Figure 8. Antioxidant activity of AgNPs: DPPH free radical scavenging activity (A), superoxide anion radical scavenging activity (B), ABTS radical cation scavenging activity (C).

Cytotoxic effect

The cytotoxic effect of green synthesised AgNPs was evaluated by MTT assay against HeLa, MCF-7 and fibroblast normal cell lines exposed to different concentrations (2, 5, 10, 25, 50, 100, 150, 200, 250 and 400 µg/ml) of AgNPs (). AgNPs showed dose dependent cytotoxicity effect on all the three cell lines; all the three cell lines showed strong negative correlation between % cell viability and concentration of AgNPs; as concentration of AgNPs increased, the % cell viability decreased. AgNPs showed best correlation with breast cancer cell line (r = 0.921**, p < .01) while correlation with HeLa was r = 0.912**, p < .01 and with fibroblast normal cell line, it was r = 0.829**, p < .01(). The synthesised AgNPs showed decreased % cell viability against fibroblast normal cells which indicates that the AgNPs show less cytotoxic effect to normal cells. AgNPs synthesised using Aloin extracted from Aloe barbadensis was evaluated for its cytotoxic potential against MCF-7 cell line which showed an IC50 value of 22 μg/ml [Citation49] while Das et al. [Citation50] reported cytotoxic effect of Ananas comosus mediated synthesised AgNPs against HepG2 cell lines.

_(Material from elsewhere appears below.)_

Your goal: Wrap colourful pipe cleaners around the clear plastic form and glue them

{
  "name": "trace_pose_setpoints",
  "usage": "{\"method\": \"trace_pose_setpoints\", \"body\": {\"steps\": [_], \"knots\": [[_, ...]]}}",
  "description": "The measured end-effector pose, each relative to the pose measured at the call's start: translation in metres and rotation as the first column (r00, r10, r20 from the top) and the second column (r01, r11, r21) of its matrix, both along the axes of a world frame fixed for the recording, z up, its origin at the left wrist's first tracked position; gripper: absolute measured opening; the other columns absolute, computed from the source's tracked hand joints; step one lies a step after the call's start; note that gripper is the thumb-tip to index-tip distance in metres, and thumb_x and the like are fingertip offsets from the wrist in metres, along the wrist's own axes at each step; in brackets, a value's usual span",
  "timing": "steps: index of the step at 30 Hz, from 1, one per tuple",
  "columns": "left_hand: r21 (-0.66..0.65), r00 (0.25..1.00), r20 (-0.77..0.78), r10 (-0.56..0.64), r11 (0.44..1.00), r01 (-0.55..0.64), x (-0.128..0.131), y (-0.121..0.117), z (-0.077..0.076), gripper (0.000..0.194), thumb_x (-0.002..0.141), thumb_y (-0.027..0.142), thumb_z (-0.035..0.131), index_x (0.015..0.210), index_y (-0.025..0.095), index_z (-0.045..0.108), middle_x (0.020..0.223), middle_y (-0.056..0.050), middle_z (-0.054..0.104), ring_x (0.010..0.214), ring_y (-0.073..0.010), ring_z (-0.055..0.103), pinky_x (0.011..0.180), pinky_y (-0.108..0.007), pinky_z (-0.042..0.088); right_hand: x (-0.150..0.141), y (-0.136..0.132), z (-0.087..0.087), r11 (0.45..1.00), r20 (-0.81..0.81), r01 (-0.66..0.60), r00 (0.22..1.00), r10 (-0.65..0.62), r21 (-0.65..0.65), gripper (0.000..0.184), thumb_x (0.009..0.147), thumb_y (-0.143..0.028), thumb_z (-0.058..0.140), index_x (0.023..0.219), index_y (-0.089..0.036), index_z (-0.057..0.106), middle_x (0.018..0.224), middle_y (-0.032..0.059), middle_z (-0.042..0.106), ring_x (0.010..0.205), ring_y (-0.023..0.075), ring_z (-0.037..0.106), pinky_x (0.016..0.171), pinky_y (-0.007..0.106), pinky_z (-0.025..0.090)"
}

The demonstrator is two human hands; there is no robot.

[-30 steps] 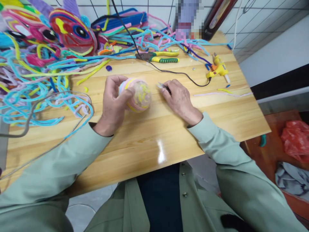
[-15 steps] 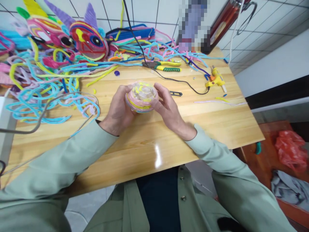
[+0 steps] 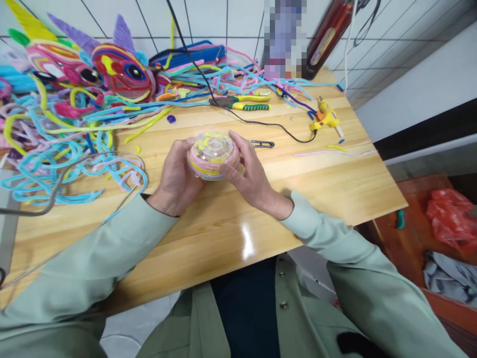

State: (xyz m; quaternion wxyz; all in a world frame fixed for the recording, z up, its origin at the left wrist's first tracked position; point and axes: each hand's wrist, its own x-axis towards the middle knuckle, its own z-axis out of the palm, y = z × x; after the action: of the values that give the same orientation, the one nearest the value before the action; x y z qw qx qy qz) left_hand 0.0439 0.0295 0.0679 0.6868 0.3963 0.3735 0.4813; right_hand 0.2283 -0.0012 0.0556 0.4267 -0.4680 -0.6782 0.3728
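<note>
Between my two hands is a round, clear plastic piece wound with pink, yellow and blue pipe cleaners [image 3: 213, 155], held just above the wooden table [image 3: 208, 223]. My left hand [image 3: 176, 171] is closed around its left side, the fingers partly hidden beneath it. On the other side my right hand [image 3: 251, 174] grips it, thumb against the front and fingers along the right edge. Just beyond the right fingers lie small dark thread snips [image 3: 263, 144].
Loose pipe cleaners [image 3: 74, 154] cover the table's left and back. Behind them stand two horned, colourful masks [image 3: 121, 74]. Pliers [image 3: 238, 103] with yellow-green handles lie farther back. A yellow glue gun [image 3: 325, 119] with a black cord sits at right, near a red thermos [image 3: 328, 40].
The whole scene has shifted slightly left as the camera turned. Both hands keep hold of the wound piece, and my right thumb has slid a little across its front.
</note>
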Motion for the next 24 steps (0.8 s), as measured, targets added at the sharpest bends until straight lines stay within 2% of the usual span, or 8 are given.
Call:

Mahmoudi et al. [Citation51] reported cytotoxic effect of AgNPs synthesised using Lavandula stoechas extract on RAW264 cell line at 62.5 μg/ml as an effective concentration. In fact, green synthesised AgNPs show promising cytotoxic effect against an array of cell lines like Jurkat, MCF, AGS, Hep3B, MG-63, HT29, U87, A549, HeLa, HeK293, SNO, MKN-28, etc. [Citation52,Citation53]. AgNPs cause damage to macromolecules like lipids, proteins and DNA which finally lead to cell death. AgNPs induce cytotoxic effect due to the physicochemical interaction between AgNPs and cancerous cells, which results in the generation of ROS activate Caspase 3, induced DNA fragmentation and membrane leakage which damage DNA leading to cell death. AgNPs may interact with DNA replication or Ag+ may act as oxidative entities by capturing electrons which leads to decrease in cellular ATP content, increase ROS production which ultimately leads to cell death [Citation54,Citation55]. However, cytotoxic effect of AgNPs depend on concentration, dose, time and size of AgNPs.

Figure 9. In vitro cytotoxicity of AgNPs against HeLa cell line (A), MCF-7 cell line (B) and normal fibroblast cell line (C).

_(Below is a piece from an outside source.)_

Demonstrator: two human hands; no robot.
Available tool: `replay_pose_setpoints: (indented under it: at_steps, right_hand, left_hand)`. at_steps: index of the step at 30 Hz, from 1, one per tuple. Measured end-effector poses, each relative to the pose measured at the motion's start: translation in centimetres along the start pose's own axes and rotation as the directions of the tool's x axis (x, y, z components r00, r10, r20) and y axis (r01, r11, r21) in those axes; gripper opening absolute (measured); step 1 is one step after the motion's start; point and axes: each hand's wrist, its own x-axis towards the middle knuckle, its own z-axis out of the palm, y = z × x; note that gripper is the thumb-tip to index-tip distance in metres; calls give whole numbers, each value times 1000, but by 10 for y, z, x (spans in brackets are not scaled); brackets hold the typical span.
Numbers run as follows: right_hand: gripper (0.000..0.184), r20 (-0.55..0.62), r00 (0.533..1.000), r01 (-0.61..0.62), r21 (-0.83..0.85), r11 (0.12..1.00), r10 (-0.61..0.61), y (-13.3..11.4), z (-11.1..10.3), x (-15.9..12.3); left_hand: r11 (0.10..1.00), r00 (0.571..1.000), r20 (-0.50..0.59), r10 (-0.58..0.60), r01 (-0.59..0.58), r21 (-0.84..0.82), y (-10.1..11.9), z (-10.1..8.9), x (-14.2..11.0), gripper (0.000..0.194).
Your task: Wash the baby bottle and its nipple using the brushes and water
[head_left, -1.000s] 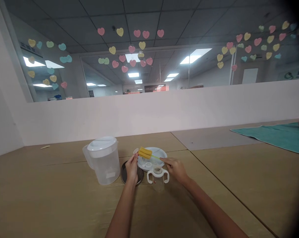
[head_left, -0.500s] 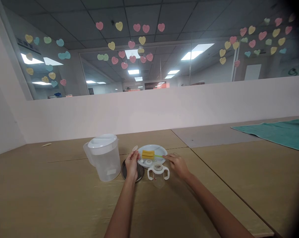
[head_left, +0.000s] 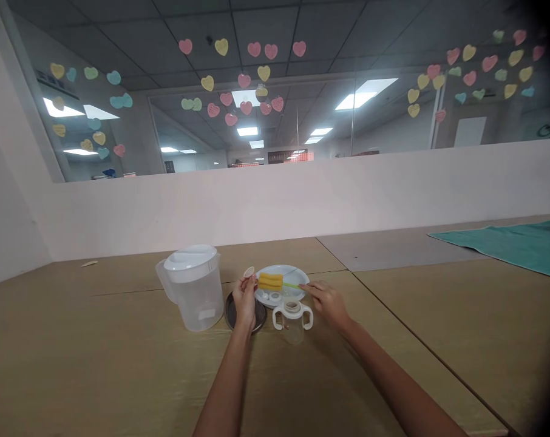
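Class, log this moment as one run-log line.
left hand: holds small teat | right hand: holds sponge brush over plate

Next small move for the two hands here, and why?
Probably bring the yellow sponge brush onto the small pale teat-like piece. The right hand holds the brush by its thin green handle, the sponge lies level above the white plate, and the left hand pinches the piece just beside the sponge tip.
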Motion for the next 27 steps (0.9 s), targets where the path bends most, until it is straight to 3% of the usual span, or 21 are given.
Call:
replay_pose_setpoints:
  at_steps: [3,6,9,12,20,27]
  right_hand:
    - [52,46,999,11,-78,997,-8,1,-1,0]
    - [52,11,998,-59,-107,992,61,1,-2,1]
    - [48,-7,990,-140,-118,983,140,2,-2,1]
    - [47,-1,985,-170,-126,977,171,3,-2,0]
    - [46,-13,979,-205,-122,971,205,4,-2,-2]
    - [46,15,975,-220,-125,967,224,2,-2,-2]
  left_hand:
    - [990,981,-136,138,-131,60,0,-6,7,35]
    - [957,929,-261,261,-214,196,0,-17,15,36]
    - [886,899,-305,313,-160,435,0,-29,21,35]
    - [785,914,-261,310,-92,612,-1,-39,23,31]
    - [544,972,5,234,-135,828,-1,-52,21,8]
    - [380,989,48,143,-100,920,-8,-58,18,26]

Figure 9. In vitro cytotoxicity of AgNPs against HeLa cell line (A), MCF-7 cell line (B) and normal fibroblast cell line (C).

Conclusion

In the present work, in accordance with the saying best from waste, we have synthesised AgNPs from M. indica fruit waste i.e. seed. The phytochemicals in the seed acted as reducing and stabilising agent for the formation of AgNPs. The green synthesised nanoparticles were round or spherical in shape with an average size of 26.85 nm. They showed dose dependent antioxidant activity and cytotoxic effect and showed more antibacterial activity towards Gram-negative bacteria than Gram-positive bacteria; best activity was towards fungal clinical isolates. Thus, they showed three biological activities (3-in-1 system). This is a good example of best from waste. Seeds which are generally discarded as waste into the environment can be used to synthesise AgNPs which can be therapeutically used to control many diseases especially infectious, stress related and cancer. They can be a good source of natural antimicrobial, antioxidant and anticancer agents. Further work in understanding the molecular mechanism and in vivo studies are needed. Work in this direction is in progress.

Acknowledgements

The authors thank the Department of Biosciences (UGC-CAS) for providing excellent research facilities.

Disclosure statement

No potential conflict of interest was reported by the author(s).

Data availability statement

The authors confirm that the data supporting the findings of this study are available within the article.